- [What you should do]: Scan the entries below and return each line that contains "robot".

- [Task material]:
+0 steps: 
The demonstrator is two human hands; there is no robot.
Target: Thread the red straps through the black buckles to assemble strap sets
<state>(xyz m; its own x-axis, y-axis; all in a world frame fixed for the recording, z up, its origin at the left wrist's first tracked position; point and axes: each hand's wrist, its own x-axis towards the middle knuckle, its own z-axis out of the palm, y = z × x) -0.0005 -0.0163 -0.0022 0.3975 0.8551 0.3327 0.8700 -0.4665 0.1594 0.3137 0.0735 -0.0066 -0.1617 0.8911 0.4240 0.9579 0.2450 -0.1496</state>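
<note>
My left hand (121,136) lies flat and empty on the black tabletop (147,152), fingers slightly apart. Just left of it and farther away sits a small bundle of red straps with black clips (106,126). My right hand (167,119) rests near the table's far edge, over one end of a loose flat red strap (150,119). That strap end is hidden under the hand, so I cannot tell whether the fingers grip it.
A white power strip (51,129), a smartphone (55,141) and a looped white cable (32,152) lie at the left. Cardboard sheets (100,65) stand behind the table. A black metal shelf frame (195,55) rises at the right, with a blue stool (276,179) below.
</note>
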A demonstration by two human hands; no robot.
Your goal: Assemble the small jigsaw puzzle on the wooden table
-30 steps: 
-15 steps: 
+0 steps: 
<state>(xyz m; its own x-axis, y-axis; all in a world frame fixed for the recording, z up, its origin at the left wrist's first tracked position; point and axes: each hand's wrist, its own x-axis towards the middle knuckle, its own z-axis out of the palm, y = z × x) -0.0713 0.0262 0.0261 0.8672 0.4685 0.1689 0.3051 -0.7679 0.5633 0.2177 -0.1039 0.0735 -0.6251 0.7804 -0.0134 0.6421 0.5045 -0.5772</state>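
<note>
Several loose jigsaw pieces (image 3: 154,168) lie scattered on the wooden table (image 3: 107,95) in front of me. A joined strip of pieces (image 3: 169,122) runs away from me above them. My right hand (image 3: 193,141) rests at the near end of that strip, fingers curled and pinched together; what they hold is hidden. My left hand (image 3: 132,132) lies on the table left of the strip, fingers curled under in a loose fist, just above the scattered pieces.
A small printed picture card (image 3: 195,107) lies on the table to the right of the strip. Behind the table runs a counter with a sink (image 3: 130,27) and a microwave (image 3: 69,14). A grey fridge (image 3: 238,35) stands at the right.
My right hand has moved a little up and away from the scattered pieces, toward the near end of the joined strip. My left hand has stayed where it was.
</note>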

- [Solution to the problem]:
The demonstrator is two human hands; there is no robot.
A demonstration by two human hands; no robot.

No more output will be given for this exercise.